Lewis v. Cain

PRESS RELEASES

NEWS

SUMMARY

Medical care in Louisiana prisons is desperately lacking resources, funding, and staff. The majority of the physicians at the Louisiana State Penitentiary have had their medical licenses stripped. The majority of the hospital care workers are prisoners with a small amount of training, called EMTs. 

In 2018 PJI took the Louisiana State Penitentiary to trial in a class action suit to fight their abhorrent and unconstitutional medical care. Incarcerated men at the prison were ignored, accused of malingering, denied treatment, and left to languish in pain. Many treatable illnesses were ignored until chronic, untreatable, or desperate measures were required to treat them.

November 6, 2023: Federal Judge Orders Louisiana Department of Corrections to Remedy Unconstitutional, “Abhorrent” Medical Care at Angola

On November 6, 2023, PJI and co-counsel secured a massive victory in its longstanding class action challenging the quality of healthcare provided by the State to men incarcerated at Angola.

In a 104-page order, Judge Shelley Dick issued a permanent injunction requiring the State to immediately overhaul its healthcare system. The Court observed:

“After years of discovery, 21 days of trial, and two site visits to Angola by the Court, the Plaintiffs proved that, rather than receiving medical “care,” the inmates are instead subjected to cruel and unusual punishment by medical mistreatment. The human cost of these 26 YEARS is unspeakable.”

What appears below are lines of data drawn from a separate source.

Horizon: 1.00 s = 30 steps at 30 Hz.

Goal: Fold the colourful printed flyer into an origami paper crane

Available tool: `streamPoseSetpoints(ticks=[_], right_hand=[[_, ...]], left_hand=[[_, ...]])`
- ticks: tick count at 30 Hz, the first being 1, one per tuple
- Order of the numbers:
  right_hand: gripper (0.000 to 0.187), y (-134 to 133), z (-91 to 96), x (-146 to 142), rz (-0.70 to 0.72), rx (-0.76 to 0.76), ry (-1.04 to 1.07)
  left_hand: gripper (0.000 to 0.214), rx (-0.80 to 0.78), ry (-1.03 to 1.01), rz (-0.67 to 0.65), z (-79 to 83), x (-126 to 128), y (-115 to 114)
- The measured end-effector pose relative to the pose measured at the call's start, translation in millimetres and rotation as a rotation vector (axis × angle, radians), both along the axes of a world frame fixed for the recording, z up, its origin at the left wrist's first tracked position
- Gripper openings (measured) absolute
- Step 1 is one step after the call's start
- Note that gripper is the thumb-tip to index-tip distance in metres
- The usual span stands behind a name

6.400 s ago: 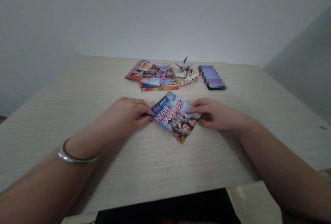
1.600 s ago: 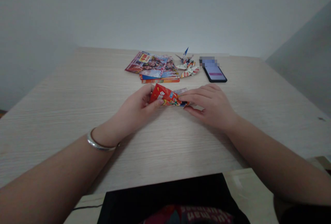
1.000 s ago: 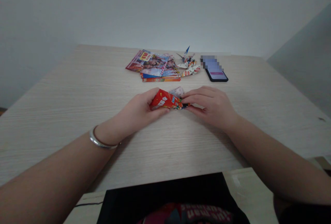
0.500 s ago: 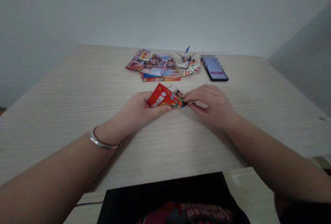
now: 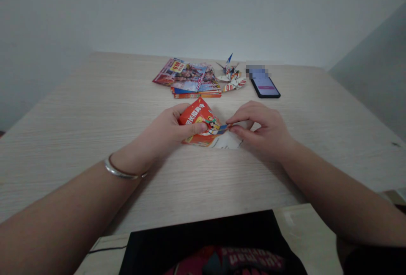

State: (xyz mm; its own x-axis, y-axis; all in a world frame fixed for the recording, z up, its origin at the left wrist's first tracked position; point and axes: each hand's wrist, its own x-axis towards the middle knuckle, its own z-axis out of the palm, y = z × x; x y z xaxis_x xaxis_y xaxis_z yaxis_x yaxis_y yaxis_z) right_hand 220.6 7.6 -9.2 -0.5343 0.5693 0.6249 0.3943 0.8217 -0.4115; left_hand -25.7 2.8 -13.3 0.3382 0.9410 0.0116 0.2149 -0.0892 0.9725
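Note:
A folded paper flyer [image 5: 199, 114], red with white lettering and a cartoon figure, is held between my two hands just above the table. My left hand [image 5: 173, 129] grips its left side, thumb on top and fingers behind. With thumb and forefinger, my right hand [image 5: 258, 125] pinches the right end of the fold. Below that fold a white and orange part of the paper shows, slanting down toward the right hand. The fingers behind the paper are partly hidden.
Beyond my hands lies a stack of colourful flyers [image 5: 187, 76]. Folded paper cranes [image 5: 233, 78] sit to its right, beside a black phone [image 5: 266, 86] with a lit screen. A wall [image 5: 203, 12] rises behind the pale wooden table [image 5: 79, 118]. A black object [image 5: 158, 245] is at the near edge.
The flyer has been partly unfolded: more of its red face shows, and a white and orange part now hangs below the fold. Both hands keep hold of it with little shift.

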Motion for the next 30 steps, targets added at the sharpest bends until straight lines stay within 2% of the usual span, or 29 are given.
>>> streamPoseSetpoints(ticks=[5,8,12,15,17,23,26,30], right_hand=[[0.011,1.2,-2.5,-0.1,-0.002,-0.038,0.017],[0.011,3.8,-3.3,1.0,0.007,-0.007,0.008],[0.016,8.4,-3.3,4.9,-0.013,0.080,-0.047],[0.021,12.0,-3.9,8.6,-0.056,0.141,-0.054],[0.022,14.6,-5.1,11.0,-0.059,0.169,-0.071],[0.019,24.3,-11.4,17.5,-0.064,0.188,-0.144],[0.020,27.6,-15.5,18.2,-0.090,0.113,-0.107],[0.024,27.6,-21.4,16.0,-0.177,-0.096,-0.016]], left_hand=[[0.035,-0.021,-0.018,-0.012,0.1,2.1,-1.4],[0.035,0.082,0.014,0.027,0.2,1.3,-3.1],[0.023,0.429,0.166,0.051,1.6,-3.9,-3.4],[0.014,0.737,0.286,-0.060,2.1,-8.2,-1.1],[0.016,0.837,0.347,-0.144,0.8,-9.5,1.5],[0.029,0.879,0.610,-0.461,-11.5,-8.3,9.3],[0.036,0.890,0.725,-0.512,-16.3,-8.6,9.0],[0.050,0.862,0.839,-0.522,-18.5,-10.8,5.1]])
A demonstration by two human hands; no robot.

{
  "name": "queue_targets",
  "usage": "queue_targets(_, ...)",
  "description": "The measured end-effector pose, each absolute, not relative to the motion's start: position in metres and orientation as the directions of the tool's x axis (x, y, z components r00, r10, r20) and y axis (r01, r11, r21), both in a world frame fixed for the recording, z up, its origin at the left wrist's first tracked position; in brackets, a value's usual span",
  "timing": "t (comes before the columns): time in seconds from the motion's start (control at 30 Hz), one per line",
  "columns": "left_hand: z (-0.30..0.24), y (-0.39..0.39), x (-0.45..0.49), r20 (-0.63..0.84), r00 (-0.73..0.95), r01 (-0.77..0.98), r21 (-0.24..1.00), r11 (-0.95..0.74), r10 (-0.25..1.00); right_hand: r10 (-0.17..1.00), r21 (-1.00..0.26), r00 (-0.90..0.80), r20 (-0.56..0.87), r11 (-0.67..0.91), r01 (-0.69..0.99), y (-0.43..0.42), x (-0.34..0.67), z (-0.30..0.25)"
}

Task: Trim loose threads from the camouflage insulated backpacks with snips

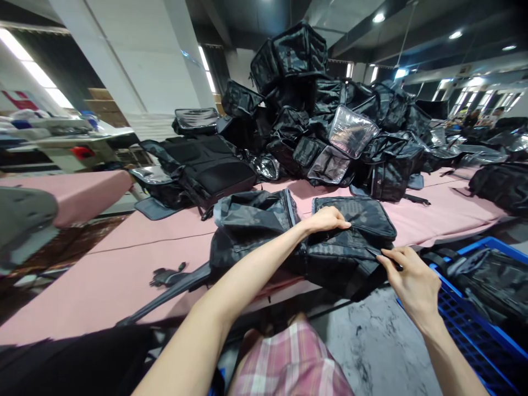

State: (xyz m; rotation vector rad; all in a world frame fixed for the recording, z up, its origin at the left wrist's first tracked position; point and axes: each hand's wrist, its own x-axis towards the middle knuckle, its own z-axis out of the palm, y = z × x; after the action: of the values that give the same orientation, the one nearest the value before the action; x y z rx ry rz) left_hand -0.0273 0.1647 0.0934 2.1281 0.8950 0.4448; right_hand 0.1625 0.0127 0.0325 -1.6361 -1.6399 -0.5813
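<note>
A black and grey camouflage backpack (pixel 350 242) lies on the pink-covered table (pixel 173 242) in front of me, its body spread in two parts. My left hand (pixel 329 220) is closed on the upper part of the backpack's right section; what exactly the fingertips pinch is hard to see. At that section's right edge, my right hand (pixel 410 278) grips a thin dark pointed tool (pixel 398 267), its tip against the fabric. The kind of tool cannot be made out. A grey strap (pixel 173 294) runs from the backpack toward the table's front left.
Behind the backpack rises a big heap of similar bags (pixel 305 115), some showing silver lining. A black bag (pixel 218 170) lies at the left back. To my right stands a blue plastic crate (pixel 457 291) with bags inside. A sewing machine (pixel 61 135) is at far left.
</note>
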Motion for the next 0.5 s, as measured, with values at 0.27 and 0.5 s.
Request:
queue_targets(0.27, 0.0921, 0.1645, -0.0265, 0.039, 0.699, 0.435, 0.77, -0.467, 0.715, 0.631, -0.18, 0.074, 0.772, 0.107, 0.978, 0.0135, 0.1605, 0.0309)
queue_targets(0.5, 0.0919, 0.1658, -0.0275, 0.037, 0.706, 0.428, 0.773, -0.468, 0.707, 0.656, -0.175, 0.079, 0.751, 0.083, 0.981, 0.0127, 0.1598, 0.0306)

ECF 778 at 2. The Court proceeded to “make detailed and extensive findings of the callous and wanton disregard for the medical care of inmates at Angola. The finding is that the ‘care’ is not care at all, but abhorrent cruel and unusual punishment that violates the United States Constitution.” Id. (emphasis added).

In a simultaneous remedial order, the Court ordered the appointment of three Special Masters to develop and monitor remedial plans to cure and eliminate the numerous constitutional violations identified by the Court. Those Special Masters will include one physician, one nurse or nurse practitioner, and one expert in disability access. See ECF 779.

The remedial plans will address disability access, staff training, standards for sick call, clinical care, specialty care, infirmary and in-patient care, emergency care, records management, and medical management and administration. Id.

Filed in 2015, the class action case alleged unconstitutional medical care at Angola, as well as violations of the Americans with Disabilities Act (“ADA”) and the Rehabilitation Act (“RA”) there. Following a trial on liability, the Court found that Angola officials violated the Eighth Amendment and found violations of the ADA and RA in several ways.

In 2022, the Court held a two-week remedy phase trial in this matter, wherein the State “steadfastly defend[ed] its healthcare system and denies that it was constitutionally deficient at any time.” ECF 778 at 7. The Court disagreed, finding that the medical care remains constitutionally inadequate and, in some cases, that the quality of care had taken “a significant step backwards” since the liability trial. See id. at 81.